Go through the material line by line and copy each one with the word "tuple".

——————————

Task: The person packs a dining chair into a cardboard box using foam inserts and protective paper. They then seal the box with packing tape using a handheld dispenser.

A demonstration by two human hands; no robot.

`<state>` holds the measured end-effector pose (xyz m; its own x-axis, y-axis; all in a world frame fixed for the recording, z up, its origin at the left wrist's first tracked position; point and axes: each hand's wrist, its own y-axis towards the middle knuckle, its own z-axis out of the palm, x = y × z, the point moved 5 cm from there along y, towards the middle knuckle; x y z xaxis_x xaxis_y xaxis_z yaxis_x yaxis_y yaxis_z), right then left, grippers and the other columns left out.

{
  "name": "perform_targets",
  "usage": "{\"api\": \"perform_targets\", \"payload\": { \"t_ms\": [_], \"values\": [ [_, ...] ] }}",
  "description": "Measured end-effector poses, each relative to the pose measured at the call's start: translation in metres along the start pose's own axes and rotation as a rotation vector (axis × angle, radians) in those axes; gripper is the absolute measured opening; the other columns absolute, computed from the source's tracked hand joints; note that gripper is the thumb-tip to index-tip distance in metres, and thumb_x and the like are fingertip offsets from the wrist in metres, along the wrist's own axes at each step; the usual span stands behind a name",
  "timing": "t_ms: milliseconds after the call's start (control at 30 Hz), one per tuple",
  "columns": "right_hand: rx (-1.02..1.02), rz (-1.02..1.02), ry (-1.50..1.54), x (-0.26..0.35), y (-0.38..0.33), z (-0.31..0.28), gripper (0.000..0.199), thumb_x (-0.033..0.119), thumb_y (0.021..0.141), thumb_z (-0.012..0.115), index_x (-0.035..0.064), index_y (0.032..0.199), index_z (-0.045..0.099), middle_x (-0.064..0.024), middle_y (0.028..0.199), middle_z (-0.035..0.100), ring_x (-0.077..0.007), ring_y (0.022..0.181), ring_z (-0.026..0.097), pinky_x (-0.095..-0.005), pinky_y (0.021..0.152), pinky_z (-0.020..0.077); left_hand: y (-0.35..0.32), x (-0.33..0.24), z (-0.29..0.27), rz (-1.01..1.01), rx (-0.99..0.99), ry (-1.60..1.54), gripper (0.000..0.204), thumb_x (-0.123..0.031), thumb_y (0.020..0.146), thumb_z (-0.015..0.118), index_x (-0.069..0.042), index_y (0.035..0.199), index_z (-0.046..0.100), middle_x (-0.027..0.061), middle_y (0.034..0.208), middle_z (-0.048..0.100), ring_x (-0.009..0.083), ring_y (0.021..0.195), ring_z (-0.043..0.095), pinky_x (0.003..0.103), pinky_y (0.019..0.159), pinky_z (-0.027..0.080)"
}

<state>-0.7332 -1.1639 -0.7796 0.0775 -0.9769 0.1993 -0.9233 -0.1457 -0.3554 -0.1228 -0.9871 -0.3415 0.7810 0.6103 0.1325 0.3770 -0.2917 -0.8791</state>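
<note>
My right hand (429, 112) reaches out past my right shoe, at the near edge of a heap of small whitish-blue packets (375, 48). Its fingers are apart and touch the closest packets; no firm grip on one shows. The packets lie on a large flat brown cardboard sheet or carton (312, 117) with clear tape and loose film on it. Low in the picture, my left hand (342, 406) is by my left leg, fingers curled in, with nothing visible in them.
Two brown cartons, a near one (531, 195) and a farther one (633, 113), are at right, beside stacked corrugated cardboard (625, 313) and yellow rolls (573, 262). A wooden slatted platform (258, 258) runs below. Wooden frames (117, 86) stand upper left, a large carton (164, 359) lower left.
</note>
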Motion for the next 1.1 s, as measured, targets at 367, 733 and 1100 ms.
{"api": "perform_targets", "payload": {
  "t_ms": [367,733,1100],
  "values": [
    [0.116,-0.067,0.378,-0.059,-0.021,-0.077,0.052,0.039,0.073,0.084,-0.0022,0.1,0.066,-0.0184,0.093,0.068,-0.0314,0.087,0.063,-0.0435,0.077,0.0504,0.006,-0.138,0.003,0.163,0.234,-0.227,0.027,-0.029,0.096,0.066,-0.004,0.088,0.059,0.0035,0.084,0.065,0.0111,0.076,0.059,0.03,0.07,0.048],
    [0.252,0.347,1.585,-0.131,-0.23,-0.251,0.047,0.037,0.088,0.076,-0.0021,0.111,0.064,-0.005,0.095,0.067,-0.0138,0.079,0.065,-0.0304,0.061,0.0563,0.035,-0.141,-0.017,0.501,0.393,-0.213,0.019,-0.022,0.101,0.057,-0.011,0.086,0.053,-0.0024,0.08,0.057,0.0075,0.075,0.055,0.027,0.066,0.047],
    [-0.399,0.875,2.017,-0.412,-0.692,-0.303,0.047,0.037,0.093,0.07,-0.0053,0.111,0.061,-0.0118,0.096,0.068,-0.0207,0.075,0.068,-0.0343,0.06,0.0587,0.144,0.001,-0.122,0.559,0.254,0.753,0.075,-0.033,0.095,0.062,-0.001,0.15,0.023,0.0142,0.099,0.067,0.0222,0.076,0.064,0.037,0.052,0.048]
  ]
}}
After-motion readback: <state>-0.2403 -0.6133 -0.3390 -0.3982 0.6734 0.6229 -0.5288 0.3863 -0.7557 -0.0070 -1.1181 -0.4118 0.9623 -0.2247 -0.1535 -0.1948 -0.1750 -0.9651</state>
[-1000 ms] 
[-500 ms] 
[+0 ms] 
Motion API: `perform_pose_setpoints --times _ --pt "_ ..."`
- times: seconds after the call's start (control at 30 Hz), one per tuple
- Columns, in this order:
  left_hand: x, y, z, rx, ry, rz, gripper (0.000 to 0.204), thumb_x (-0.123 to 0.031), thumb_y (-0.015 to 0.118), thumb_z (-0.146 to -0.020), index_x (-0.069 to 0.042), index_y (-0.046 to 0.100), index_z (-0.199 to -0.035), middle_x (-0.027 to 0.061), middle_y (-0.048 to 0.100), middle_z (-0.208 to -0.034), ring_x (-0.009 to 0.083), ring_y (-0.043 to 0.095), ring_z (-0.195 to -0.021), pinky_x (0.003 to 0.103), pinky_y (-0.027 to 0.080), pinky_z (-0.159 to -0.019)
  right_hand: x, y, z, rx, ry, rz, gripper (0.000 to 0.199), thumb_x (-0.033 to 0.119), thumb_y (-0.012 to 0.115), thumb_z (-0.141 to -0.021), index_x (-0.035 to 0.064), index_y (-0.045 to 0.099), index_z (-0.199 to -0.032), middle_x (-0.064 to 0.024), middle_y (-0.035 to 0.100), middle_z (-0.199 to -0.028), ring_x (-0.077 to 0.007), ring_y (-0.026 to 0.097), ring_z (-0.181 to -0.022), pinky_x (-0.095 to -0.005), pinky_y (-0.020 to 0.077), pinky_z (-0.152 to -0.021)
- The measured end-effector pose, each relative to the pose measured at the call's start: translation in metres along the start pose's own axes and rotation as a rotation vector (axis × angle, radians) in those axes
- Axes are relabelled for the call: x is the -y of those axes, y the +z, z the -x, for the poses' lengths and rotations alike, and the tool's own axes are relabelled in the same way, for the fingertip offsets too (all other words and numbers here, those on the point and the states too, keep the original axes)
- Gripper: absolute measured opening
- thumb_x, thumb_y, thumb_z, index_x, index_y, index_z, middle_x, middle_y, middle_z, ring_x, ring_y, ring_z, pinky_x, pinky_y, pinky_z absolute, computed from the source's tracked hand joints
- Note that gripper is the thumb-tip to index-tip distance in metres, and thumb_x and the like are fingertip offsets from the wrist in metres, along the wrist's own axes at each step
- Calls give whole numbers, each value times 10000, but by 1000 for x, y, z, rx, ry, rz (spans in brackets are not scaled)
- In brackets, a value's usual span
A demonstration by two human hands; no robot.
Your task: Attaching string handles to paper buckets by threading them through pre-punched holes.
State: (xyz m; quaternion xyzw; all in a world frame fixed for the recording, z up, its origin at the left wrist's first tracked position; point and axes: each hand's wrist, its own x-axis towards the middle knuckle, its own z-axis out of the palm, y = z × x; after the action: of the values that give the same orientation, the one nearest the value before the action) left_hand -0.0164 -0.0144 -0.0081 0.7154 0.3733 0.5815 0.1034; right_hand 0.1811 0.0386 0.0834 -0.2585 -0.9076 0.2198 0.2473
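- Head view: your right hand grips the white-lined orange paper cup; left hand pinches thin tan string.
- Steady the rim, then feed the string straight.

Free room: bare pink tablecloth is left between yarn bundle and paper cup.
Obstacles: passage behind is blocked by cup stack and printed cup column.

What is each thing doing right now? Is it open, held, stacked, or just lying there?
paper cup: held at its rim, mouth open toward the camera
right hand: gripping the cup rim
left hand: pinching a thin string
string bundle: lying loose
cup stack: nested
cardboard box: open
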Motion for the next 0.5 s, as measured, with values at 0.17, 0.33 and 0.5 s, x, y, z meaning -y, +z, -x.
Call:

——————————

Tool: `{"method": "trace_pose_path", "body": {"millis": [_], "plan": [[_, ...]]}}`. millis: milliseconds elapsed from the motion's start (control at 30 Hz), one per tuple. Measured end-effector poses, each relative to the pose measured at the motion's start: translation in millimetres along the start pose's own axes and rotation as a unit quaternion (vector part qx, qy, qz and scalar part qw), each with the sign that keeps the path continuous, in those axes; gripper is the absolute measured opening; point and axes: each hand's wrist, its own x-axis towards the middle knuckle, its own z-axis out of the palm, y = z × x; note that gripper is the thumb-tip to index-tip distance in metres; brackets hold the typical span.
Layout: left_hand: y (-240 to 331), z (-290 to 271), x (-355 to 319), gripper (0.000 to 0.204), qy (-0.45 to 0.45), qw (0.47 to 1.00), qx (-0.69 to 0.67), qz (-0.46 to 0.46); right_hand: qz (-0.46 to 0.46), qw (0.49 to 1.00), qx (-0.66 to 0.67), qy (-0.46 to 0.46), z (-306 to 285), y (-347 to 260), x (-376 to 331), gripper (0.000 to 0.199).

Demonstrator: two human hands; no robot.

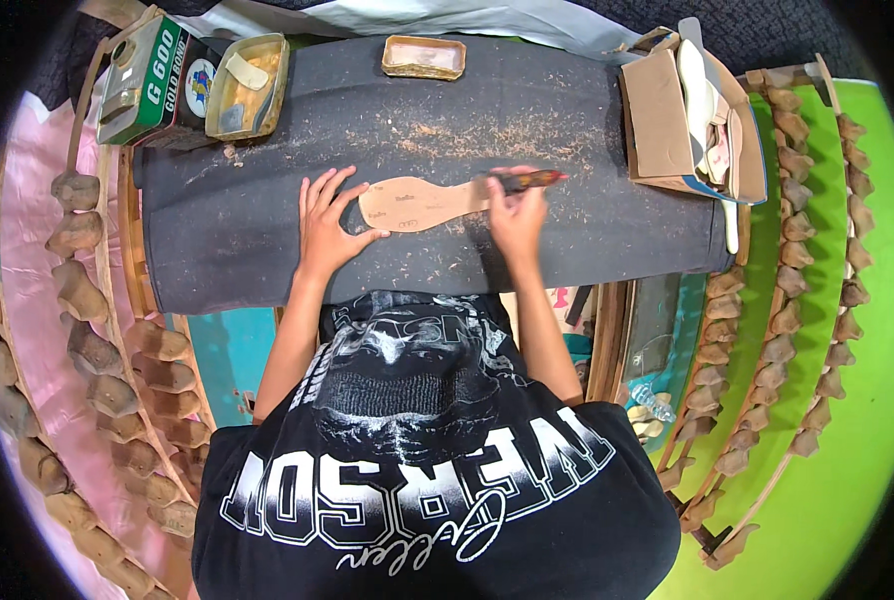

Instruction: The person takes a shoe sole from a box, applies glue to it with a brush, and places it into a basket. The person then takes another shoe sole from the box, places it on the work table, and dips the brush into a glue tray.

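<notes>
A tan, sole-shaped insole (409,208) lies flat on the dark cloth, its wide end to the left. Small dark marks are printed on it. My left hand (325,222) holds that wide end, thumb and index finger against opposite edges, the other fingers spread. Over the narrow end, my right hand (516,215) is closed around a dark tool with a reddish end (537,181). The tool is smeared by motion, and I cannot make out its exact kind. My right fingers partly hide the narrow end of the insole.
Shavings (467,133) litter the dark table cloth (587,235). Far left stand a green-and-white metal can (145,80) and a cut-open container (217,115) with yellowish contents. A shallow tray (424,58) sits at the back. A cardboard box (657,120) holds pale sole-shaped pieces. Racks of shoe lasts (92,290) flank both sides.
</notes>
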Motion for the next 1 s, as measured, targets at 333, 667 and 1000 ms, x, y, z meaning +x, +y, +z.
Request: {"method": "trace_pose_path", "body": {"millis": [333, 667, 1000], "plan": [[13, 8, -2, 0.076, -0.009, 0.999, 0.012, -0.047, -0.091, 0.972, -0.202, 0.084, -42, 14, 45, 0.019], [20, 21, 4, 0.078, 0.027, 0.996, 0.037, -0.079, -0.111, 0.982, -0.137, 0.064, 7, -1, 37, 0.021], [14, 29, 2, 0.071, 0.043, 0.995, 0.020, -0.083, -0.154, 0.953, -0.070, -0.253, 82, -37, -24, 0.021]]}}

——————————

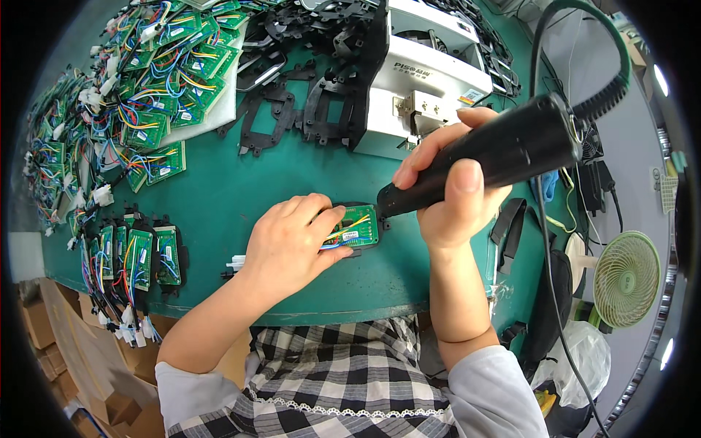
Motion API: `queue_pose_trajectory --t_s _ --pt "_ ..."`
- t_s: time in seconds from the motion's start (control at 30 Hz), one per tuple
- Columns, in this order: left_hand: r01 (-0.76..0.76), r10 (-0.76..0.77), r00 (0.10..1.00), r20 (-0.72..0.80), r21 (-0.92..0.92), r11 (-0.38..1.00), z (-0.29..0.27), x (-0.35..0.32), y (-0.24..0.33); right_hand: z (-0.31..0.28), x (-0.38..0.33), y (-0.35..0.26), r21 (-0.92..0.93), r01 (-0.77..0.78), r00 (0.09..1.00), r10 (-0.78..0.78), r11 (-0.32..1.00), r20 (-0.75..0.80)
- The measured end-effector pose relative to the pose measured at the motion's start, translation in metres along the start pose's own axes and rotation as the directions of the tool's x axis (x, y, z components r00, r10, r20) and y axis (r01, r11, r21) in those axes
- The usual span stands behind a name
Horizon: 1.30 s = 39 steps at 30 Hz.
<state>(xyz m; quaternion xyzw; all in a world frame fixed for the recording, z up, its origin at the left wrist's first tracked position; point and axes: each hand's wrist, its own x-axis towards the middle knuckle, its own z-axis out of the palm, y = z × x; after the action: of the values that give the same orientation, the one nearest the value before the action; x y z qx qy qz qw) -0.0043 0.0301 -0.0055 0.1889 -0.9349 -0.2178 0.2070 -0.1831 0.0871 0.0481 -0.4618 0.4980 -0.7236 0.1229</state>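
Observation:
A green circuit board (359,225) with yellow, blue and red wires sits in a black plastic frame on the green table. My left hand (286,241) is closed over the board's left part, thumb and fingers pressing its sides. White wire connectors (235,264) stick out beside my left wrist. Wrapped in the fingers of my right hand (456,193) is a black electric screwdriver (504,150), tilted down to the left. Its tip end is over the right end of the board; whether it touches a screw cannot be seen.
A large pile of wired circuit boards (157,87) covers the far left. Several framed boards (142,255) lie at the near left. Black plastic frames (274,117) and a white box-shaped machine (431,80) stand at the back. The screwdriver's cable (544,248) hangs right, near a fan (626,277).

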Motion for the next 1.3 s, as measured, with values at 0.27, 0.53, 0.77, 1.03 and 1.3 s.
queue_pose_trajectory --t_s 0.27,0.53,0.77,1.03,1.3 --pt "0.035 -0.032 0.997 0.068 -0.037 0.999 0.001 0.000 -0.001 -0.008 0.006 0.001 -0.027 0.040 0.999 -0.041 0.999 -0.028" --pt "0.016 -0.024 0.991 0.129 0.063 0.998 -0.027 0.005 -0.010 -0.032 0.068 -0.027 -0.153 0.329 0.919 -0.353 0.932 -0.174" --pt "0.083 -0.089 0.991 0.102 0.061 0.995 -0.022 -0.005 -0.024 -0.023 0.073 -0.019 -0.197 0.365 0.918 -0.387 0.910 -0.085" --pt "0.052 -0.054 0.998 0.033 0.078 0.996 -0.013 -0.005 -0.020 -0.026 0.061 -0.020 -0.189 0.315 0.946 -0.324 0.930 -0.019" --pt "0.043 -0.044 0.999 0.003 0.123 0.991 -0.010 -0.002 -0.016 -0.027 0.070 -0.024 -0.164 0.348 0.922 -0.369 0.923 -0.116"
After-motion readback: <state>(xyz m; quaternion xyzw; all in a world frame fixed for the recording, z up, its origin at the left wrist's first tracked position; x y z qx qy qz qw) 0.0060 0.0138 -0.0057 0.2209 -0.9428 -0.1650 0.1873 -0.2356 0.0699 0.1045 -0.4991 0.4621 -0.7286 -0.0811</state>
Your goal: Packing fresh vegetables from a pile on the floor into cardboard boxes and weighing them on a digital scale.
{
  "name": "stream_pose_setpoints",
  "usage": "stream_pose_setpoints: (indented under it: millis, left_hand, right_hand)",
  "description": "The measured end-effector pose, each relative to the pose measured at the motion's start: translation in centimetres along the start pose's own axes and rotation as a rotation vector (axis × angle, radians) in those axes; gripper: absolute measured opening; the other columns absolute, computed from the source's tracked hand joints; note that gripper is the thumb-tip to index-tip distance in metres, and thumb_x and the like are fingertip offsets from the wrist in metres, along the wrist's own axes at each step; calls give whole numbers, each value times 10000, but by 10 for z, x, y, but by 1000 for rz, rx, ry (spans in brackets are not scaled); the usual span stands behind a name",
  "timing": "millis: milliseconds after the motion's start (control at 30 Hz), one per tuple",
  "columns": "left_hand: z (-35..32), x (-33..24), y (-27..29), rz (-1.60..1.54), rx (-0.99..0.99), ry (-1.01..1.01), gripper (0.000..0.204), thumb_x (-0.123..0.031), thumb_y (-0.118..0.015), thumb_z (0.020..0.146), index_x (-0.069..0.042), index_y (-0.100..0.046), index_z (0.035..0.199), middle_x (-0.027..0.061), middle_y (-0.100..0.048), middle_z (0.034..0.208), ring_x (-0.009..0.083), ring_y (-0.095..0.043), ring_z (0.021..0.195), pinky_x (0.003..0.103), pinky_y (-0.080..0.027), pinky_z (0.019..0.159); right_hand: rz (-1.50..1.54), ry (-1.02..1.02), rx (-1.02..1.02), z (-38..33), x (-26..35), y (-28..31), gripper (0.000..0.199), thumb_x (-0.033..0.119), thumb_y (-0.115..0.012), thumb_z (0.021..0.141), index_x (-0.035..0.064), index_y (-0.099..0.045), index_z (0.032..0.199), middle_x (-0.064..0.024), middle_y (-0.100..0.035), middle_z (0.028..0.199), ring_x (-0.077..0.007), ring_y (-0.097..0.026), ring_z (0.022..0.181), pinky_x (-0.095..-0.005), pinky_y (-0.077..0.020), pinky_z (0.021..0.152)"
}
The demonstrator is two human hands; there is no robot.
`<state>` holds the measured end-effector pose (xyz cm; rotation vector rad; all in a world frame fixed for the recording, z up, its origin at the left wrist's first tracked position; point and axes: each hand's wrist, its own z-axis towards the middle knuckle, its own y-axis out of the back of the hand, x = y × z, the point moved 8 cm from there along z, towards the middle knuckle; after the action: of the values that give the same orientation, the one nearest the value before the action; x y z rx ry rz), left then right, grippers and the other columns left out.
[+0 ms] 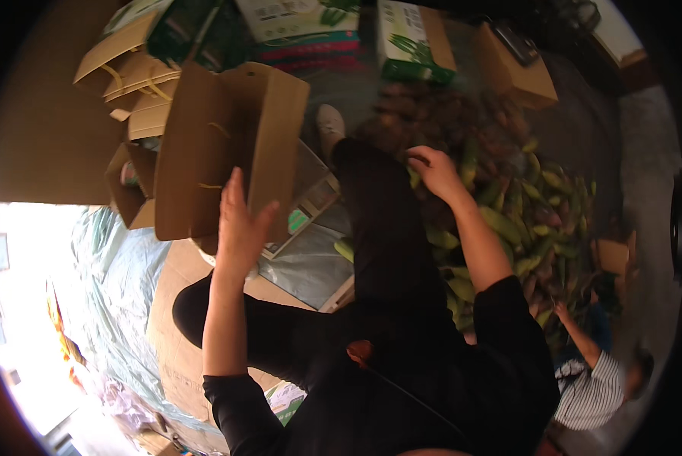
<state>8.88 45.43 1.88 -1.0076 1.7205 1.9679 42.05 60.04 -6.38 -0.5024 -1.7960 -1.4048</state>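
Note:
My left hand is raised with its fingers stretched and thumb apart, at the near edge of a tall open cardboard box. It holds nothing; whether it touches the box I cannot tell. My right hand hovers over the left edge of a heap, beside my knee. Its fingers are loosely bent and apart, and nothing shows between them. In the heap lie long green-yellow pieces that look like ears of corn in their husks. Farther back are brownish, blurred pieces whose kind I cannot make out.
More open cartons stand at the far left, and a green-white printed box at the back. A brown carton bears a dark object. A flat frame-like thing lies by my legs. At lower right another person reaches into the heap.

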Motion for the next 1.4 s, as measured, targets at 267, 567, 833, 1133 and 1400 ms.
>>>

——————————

TASK OUTPUT -
  "timing": "t_ms: milliseconds after the call's start (control at 30 Hz), one per tuple",
- times: seconds after the call's start (control at 30 Hz), one per tuple
Tool: `{"method": "trace_pose_path", "body": {"millis": [_], "plan": [[_, ...]]}}`. millis: milliseconds elapsed from the motion's start (control at 30 Hz), one per tuple. Measured end-effector poses, each relative to the pose measured at the motion's start: translation in millimetres along the start pose's own axes and rotation as a unit quaternion (vector part qx, qy, qz and scalar part qw), each with the sign that keeps the path continuous, in those axes; gripper is the absolute measured opening; point and axes: each hand's wrist, its own x-axis towards the middle knuckle, its own z-axis out of the palm, y = z × x; note that gripper is the thumb-tip to index-tip distance in metres; brackets hold the typical span.
- t_s: time in seconds from the motion's start (control at 30 Hz), one per tuple
  "timing": "millis: milliseconds after the motion's start (control at 30 Hz), one per tuple",

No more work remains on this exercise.